それでトランプ大統領は自分を否定するニュースを「フェイクニュース」と呼び無かったことにしようとしたり、オバマ前大統領の政策をとことん否定することで自身の価値を上げようとしているのです。
トランプ大統領にとってオバマ前大統領は、少年が父親を乗り越える精神的な儀式“父親殺し”に似ているかもしれません。

一方、金正恩委員長の怖れもトランプ大統領と似たところがあります。
あの若さで、偉大な祖父や父の跡を引き継ぐということはかなりのプレッシャーがあったのではないかと思います。
若い自分では至らなくて、側近に離反される怖れ、側近から馬鹿にされる怖れ、兄にとって代わられる怖れなど自分の存在が否定される怖れが強く、失敗できない、弱いところを見せられないという気持ちが強く働いているように思います。
これらが、叔父である張成沢氏の処刑やその他側近の処刑、兄の金正男氏のマレーシアでの殺害に結びつき、また、祖父である故金日成国家主席を真似る“虎の威を借る”形で自己価値を高めようとする行動に結びついていると思われます。
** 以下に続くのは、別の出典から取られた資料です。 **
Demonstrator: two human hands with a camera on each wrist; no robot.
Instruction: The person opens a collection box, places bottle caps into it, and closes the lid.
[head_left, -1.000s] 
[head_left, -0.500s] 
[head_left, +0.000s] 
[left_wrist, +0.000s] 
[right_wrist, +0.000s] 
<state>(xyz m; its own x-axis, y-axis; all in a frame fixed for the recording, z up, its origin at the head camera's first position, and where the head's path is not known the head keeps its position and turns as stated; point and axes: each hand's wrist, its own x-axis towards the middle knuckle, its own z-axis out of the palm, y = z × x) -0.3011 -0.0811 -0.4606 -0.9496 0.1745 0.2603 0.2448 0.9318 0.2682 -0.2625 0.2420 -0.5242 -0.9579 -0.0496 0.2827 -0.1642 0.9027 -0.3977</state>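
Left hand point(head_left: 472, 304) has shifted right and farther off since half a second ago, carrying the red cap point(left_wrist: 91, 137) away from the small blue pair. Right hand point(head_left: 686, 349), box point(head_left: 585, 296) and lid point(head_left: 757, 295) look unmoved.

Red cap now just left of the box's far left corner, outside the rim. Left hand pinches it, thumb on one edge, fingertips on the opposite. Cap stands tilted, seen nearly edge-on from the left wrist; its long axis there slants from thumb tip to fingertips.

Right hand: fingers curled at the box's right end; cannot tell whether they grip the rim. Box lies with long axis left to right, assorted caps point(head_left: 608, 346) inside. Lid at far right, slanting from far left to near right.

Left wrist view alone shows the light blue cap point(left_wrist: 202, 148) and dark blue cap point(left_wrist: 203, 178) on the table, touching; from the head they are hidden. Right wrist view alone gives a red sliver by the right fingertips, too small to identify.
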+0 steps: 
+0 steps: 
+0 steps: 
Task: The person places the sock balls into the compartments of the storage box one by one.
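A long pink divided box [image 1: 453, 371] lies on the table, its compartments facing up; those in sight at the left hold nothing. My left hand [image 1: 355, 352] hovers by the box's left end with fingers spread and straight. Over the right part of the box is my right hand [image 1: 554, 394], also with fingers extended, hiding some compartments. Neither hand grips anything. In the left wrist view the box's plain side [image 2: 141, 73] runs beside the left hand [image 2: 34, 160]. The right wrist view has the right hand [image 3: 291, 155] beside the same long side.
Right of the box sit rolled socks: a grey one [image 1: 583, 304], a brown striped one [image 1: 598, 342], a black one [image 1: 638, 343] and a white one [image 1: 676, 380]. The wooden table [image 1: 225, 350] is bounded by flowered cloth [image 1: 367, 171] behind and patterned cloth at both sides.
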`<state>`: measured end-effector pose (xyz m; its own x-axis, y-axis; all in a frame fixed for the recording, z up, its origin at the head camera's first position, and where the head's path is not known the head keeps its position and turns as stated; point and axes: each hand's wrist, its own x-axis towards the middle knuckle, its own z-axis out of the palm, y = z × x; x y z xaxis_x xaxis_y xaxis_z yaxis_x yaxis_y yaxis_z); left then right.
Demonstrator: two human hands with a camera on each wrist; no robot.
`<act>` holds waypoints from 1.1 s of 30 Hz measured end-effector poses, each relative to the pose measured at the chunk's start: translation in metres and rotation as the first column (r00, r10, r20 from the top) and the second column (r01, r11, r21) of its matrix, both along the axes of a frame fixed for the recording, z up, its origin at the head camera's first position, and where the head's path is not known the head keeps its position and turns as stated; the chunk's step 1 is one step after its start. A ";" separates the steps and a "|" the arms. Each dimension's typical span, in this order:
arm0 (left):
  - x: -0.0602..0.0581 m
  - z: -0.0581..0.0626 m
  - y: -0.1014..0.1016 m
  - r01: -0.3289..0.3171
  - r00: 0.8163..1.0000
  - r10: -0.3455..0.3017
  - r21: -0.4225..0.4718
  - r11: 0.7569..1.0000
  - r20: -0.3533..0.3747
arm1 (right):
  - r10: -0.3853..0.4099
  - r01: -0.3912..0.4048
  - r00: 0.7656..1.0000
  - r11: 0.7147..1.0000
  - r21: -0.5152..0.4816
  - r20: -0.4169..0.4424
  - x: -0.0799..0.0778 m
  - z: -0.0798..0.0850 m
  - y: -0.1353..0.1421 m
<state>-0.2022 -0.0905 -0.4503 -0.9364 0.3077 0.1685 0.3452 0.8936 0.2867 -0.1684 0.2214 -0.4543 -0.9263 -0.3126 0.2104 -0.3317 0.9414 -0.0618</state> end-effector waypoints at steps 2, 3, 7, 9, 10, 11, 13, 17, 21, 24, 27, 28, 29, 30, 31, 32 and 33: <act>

そういった意味では、金正恩委員長の場合、乗り越えるべき目標は父親である故金正日朝鮮労働党総書記ではなく、更に偉大な祖父故金日成国家主席をいしきしているのではないでしょうか。
トランプ大統領は“父親殺し”、金正恩労働党委員長は“祖父殺し”といった少年が乗り越えるべき精神的課題と向き合っているのかもしれませんね。
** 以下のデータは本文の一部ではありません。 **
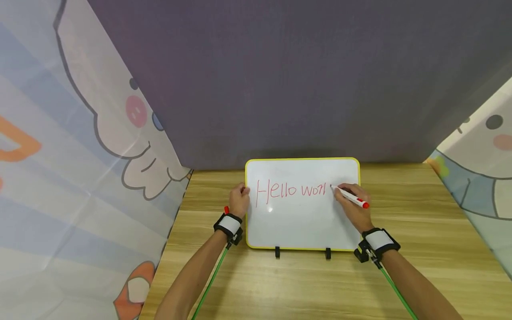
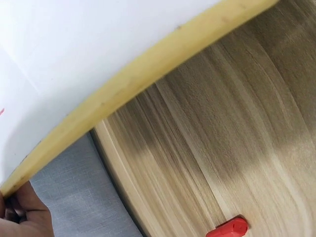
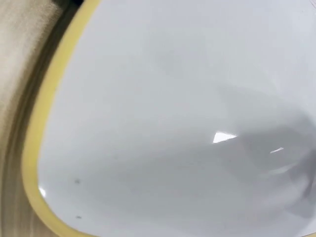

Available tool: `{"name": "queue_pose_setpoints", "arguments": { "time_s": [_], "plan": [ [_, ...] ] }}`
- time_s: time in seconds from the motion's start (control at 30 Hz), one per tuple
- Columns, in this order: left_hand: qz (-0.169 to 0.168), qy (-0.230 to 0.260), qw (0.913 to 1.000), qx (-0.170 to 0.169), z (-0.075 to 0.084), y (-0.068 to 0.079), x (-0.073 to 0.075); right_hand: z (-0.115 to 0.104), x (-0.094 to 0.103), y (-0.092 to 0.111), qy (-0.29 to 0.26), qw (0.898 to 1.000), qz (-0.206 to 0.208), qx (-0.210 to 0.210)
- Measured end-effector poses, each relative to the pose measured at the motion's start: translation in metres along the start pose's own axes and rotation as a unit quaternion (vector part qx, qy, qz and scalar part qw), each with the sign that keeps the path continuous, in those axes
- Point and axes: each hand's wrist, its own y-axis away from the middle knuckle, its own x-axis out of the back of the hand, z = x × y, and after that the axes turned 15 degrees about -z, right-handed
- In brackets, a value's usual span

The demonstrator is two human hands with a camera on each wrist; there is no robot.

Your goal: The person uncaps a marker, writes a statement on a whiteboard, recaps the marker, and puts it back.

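A whiteboard (image 1: 300, 229) with a yellow rim leans on a small stand on the wooden table, bearing "Hello worl" in red handwriting (image 1: 276, 190). At its left edge my left hand (image 1: 239, 202) pinches the yellow rim (image 2: 106, 106), fingers curled behind it. My right hand (image 1: 356, 215) grips a white marker (image 1: 352, 197) with a red end, its tip at the board just right of the last letter. In the right wrist view, the board's white surface (image 3: 148, 98) fills most of the picture; the hand itself is hidden there, apart from a dark reflection.
A red marker cap (image 2: 228, 228) lies on the table (image 1: 276, 293) beside my left wrist. Two black stand feet (image 1: 277, 252) stick out under the board. A dark grey panel (image 1: 280, 89) rises behind, and cartoon-printed sheets (image 1: 80, 200) flank both sides.
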Motion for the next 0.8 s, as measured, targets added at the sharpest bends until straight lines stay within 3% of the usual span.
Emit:
{"name": "queue_pose_setpoints", "arguments": {
  "time_s": [0.3, 0.8],
  "plan": [
    [-0.007, 0.019, 0.9998, 0.0, 0.0, 0.0, 0.0, -0.034, 0.001, 0.021, 0.02, 1.0, -0.009, -0.021],
    [0.007, 0.002, 1.0, -0.004, 0.001, 0.0, -0.001, -0.034, 0.003, 0.011, -0.01, 1.0, -0.01, -0.021]
  ]
}}
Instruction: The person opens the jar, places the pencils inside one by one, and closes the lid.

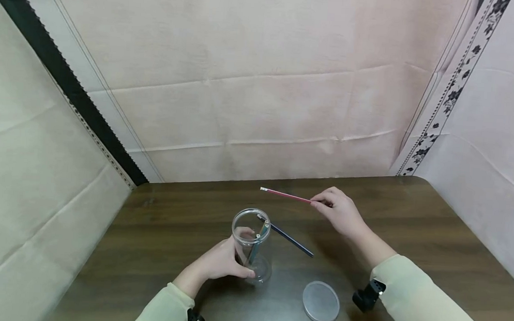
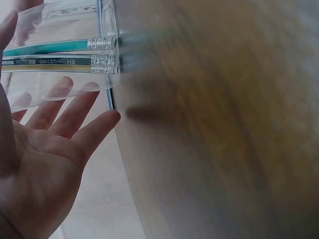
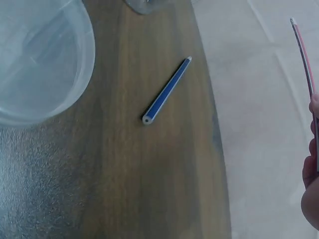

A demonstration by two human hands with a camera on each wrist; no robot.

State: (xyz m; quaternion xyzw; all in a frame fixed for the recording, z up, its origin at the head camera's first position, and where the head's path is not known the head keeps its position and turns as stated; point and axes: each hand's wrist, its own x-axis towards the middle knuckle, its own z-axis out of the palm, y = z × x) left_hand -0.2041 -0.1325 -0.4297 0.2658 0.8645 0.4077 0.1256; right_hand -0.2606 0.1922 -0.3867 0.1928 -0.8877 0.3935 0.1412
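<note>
In the head view, the left hand (image 1: 222, 261) holds a clear jar (image 1: 262, 266) with its mouth up, low over the brown, stripy table (image 1: 175, 219). Pencils (image 1: 254, 250) lean inside it. The right hand (image 1: 339, 211) pinches a pink pencil (image 1: 286, 195) above the table, with its white end pointing left. A blue pencil (image 1: 294, 241) lies just beside the jar. A round lid (image 1: 321, 302) lies nearer. It seems best to hold the jar snug so it won't tip, and pinch the pink pencil lightly so it won't swing. Pale cloth (image 1: 260, 102) stands around like walls.

In the left wrist view, the hand curls round the jar, but its little finger (image 2: 97, 130) sticks out. A green pencil (image 2: 50, 47) and a dark pencil (image 2: 52, 62) marked HB show inside.

In the right wrist view, the lid looks big, and the table is shiny by it. I cannot tell how each right finger bends.
</note>
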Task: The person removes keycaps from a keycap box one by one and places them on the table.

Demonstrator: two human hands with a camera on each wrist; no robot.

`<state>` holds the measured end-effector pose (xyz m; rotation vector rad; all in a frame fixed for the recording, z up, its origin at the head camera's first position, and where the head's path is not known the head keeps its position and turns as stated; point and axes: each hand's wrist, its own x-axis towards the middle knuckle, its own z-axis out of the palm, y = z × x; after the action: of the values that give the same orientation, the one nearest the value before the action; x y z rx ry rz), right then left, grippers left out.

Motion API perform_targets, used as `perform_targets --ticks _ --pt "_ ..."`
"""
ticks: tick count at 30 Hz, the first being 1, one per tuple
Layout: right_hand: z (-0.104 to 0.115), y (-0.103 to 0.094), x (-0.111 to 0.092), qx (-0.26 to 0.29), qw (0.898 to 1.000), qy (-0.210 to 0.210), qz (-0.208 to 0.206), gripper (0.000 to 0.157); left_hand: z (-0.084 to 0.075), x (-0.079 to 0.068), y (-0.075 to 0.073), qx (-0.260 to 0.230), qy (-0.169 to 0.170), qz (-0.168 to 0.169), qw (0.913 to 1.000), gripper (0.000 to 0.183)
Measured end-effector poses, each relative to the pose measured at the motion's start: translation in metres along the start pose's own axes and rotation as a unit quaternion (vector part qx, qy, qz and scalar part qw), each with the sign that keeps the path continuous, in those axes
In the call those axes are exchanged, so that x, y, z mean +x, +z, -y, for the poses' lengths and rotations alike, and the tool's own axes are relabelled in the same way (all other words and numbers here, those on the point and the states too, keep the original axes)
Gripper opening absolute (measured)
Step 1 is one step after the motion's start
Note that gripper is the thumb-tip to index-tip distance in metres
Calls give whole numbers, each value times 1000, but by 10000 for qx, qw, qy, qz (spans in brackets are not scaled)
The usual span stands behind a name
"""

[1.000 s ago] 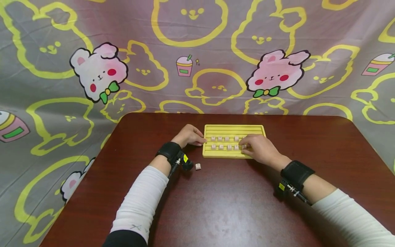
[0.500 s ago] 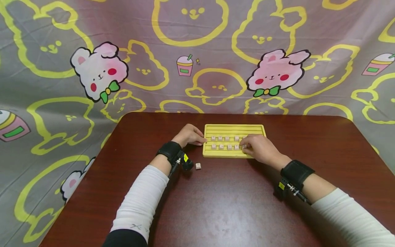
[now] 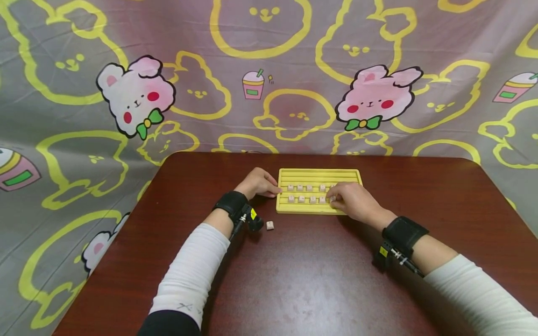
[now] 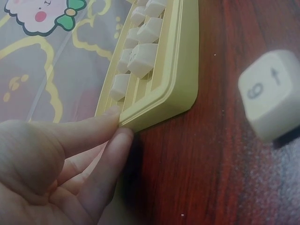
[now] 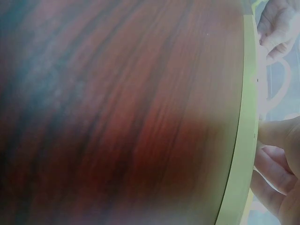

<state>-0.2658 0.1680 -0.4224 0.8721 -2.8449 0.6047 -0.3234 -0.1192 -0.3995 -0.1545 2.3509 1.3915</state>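
A yellow ridged tray (image 3: 308, 210) lies on the table, with off-white keycaps (image 3: 313, 200) standing in two rows along its grooves. My left hand (image 3: 257, 183) pinches the tray's left edge between thumb and finger, close up in the left wrist view. Over the right part of the tray, my right hand (image 3: 353, 200) has its thumb and fingers curled down at a keycap (image 3: 332, 199) in the front row, partly hidden by the fingertips. In the right wrist view, those fingers (image 5: 276, 136) reach past the tray's front wall (image 5: 241, 126).
One loose keycap (image 3: 270, 226), printed with a digit and a small arrow, lies on the dark red-brown table (image 3: 302, 280) in front of the tray, near the left wrist camera (image 3: 254, 225). A patterned cloth (image 3: 294, 70) hangs behind the table.
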Motion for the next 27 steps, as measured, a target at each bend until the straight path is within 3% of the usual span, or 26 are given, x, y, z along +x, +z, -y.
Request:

パワーストラグルでは、自分の正しさの主張を行います。
それは普遍的ではない一方的な思い込みであることもありますし、逆にガチガチの論理的な場合もあります。
そして、お互いに「相手が悪い」と言い、相手をコントロールしようとします。
それがまた、相手を刺激します。
このパワーストラグルの状態から脱出する為には、相手の立場や主張を相手の立場に立って理解し、共感をしていくことです。
共感は、決して敗北ではありません。むしろ成熟さを持った“大人”の振る舞いです。
そのことを理解することが必要かと思います。

国際間のパワーストラグルについても同様です。
そのために、話し合いがもたれることを期待したいものです。